**Required action:**
Leave out the pictures, and retype only the lines from the beginning of the material through the line that contains "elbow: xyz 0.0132", including both.

**Provided records:**
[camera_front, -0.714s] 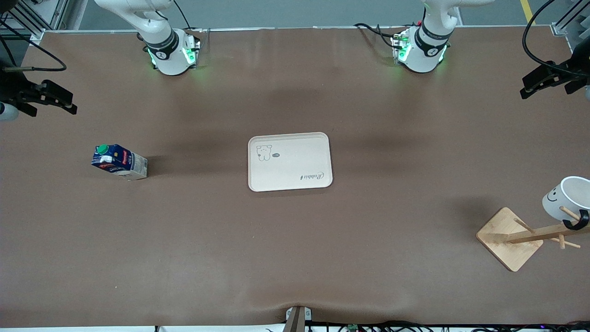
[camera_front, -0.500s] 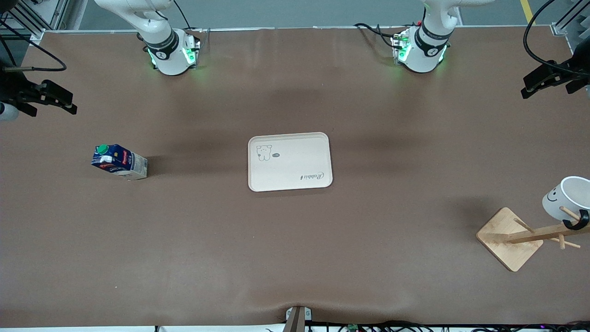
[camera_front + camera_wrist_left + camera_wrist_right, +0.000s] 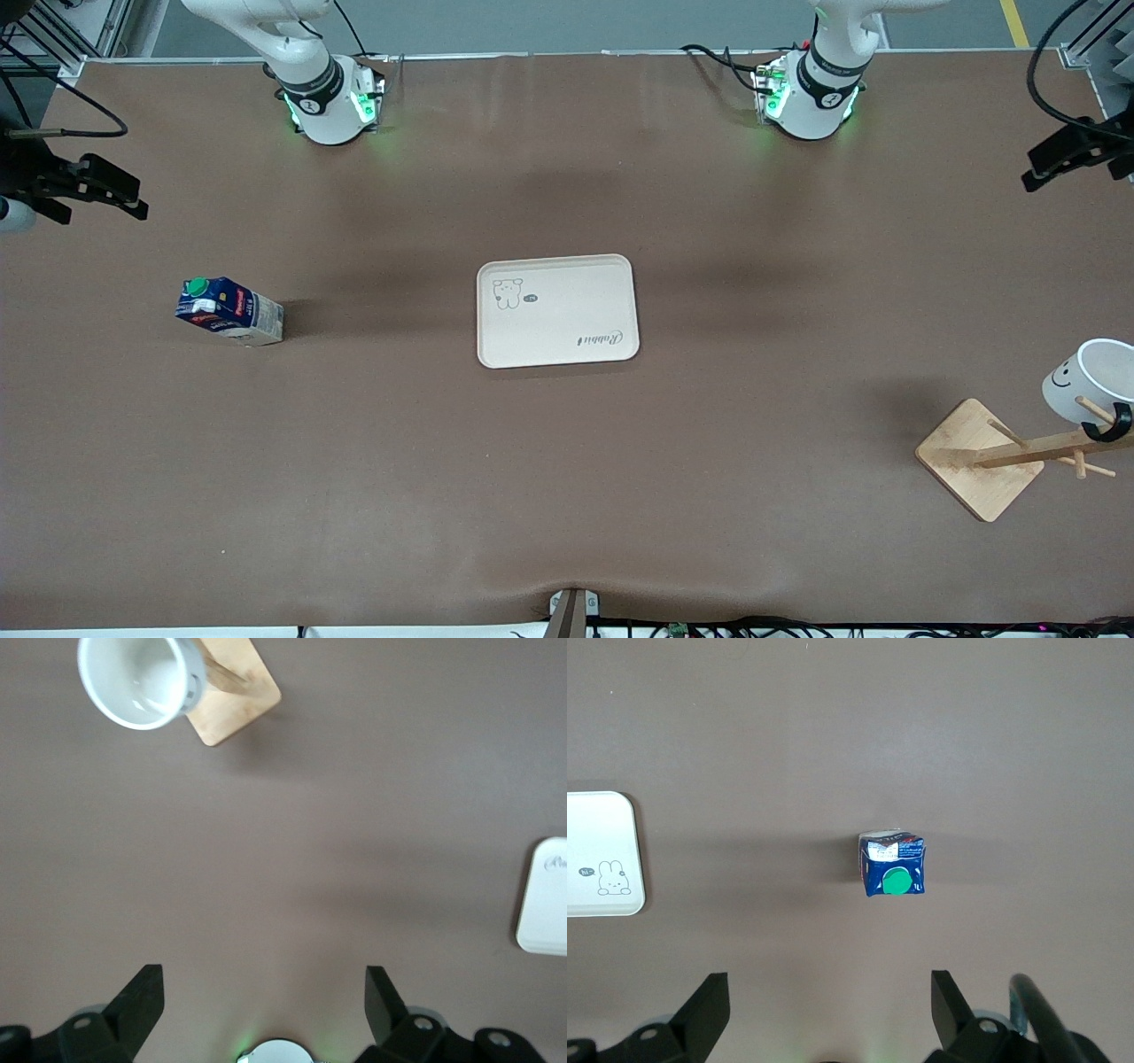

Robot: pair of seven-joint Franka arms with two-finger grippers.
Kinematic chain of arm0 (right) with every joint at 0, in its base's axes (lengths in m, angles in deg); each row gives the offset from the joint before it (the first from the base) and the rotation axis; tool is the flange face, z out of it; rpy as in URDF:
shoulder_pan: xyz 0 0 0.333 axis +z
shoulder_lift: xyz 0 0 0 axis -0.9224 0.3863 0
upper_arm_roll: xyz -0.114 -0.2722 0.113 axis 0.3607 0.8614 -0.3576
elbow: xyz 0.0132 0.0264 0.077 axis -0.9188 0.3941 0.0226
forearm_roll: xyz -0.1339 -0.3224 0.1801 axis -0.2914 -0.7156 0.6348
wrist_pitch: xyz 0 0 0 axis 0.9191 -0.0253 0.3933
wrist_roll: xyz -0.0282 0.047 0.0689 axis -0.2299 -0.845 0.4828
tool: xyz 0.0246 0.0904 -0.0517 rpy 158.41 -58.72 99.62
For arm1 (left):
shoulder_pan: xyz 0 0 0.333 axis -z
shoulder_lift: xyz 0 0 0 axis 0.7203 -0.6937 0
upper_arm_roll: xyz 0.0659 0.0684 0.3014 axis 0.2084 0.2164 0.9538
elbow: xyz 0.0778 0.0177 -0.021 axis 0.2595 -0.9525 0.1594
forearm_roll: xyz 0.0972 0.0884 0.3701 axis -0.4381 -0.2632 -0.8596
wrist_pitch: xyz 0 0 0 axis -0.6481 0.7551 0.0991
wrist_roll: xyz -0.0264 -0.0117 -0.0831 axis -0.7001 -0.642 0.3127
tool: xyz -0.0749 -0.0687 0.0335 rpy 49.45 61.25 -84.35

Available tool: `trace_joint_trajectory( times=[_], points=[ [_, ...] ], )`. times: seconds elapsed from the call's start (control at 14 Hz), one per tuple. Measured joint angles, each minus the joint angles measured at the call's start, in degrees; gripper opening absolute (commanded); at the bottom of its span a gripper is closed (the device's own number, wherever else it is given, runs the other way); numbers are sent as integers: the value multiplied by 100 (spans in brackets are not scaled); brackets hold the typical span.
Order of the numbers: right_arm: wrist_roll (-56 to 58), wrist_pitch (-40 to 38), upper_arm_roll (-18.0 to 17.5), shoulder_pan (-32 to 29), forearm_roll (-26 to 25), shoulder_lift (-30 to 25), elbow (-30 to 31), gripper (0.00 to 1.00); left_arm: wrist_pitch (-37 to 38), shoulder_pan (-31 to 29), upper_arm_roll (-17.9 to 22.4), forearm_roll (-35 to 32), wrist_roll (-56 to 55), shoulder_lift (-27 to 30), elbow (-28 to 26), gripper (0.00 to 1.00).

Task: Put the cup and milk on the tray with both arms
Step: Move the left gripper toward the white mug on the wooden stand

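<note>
Cup (image 3: 1088, 379) hangs untouched on the rack; your left pincer (image 3: 1059, 158) has drifted toward the desk's edge, spread, empty. Right pincer (image 3: 97, 190) waits, spread, above the milk (image 3: 229, 311).

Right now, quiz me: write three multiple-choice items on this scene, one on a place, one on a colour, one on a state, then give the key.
1. Where is the cup?
A. on the tray
B. hung on the wooden rack
C. beside the milk

2. What colour is the cap of the milk?
A. green
B. red
C. yellow

3. How is the right end effector?
A. shut on the milk
B. shut on nothing
C. open, above the milk

Key: B, its handle hooks on a rack peg; A, a green round cap shows on top; C, its fingers stand wide apart. The tray holds neither item; the left end effector is open too.
</note>
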Motion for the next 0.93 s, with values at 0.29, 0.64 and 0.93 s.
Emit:
trace_joint_trajectory(
  times=[0.29, 0.64, 0.93],
  points=[
    [0, 0, 4, 0, 0, 6, 3, 100, -783, -588, 24, -1, 93, -174, -102, 100],
    [0, 0, 3, 0, 1, 8, 6, 100, -2396, -823, 30, 9, 125, -379, -963, 100],
    [0, 0, 3, 0, 1, 10, 9, 100, -3604, -886, 30, 15, 125, -449, -1817, 100]
  ],
)
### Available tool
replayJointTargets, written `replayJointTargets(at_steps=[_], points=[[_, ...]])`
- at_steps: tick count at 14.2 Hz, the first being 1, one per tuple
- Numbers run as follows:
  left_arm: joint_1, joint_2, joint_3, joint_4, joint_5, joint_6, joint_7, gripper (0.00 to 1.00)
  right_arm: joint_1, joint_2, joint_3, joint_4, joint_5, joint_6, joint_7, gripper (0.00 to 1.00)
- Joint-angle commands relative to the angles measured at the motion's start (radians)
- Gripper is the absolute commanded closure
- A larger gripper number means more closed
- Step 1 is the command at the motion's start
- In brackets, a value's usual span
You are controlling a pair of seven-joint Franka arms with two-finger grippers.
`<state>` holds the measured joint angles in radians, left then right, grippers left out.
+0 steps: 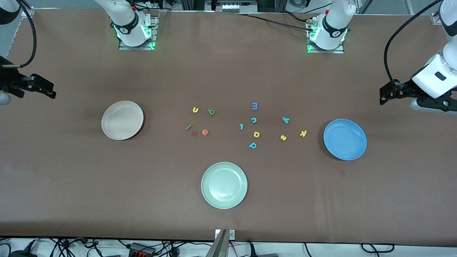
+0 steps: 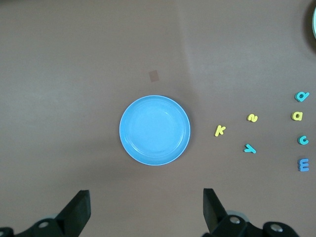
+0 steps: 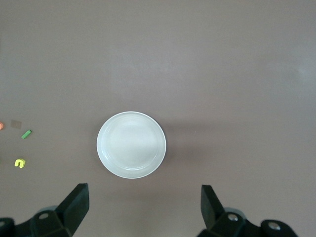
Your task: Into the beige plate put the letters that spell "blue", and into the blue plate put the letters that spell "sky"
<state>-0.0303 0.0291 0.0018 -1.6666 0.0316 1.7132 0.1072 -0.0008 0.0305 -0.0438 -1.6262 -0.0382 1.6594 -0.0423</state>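
Front view: nothing is sorted yet; blue plate [image 1: 345, 139] and beige plate [image 1: 122, 120] lie bare, letters [image 1: 205, 132] between them on the table [image 1: 228, 200]. The left gripper [image 1: 385, 95] and right gripper [image 1: 50, 91] are held high, unclenched; one must be lowered onto a letter.

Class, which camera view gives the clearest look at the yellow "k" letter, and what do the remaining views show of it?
The left wrist view: the yellow "k" lies close and plainly readable beside the blue plate. The front view shows it smaller, on the table by that plate. The right wrist view does not show it.

pale green plate [image 1: 224, 185], blue m [image 1: 254, 106], teal p [image 1: 252, 145]
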Motion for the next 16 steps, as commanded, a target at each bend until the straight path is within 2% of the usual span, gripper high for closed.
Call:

**Answer box:**
[camera_front, -0.714s] 
[camera_front, -0.500s] 
[camera_front + camera_wrist_left + camera_wrist_right, +0.000s] 

Robot: pair of seven-joint Franka arms with two-finger grippers.
Kinematic chain of arm0 (right) with every joint at 0, in its base's axes (lengths in m, angles in deg); each row gives the offset from the joint before it (the first from the base) and the rotation axis; tool is the flange face, z out of it; rpy as in URDF:
shoulder_pan: xyz 0 0 0.333 axis +z
shoulder_lift: xyz 0 0 0 axis -0.9224 0.3863 0
upper_arm_roll: xyz -0.114 -0.2722 0.113 axis 0.3607 0.8614 -0.3576
elbow: xyz 0.0132 0.0264 0.077 axis -0.9188 0.3941 0.0226

No further output will be produced for this exercise.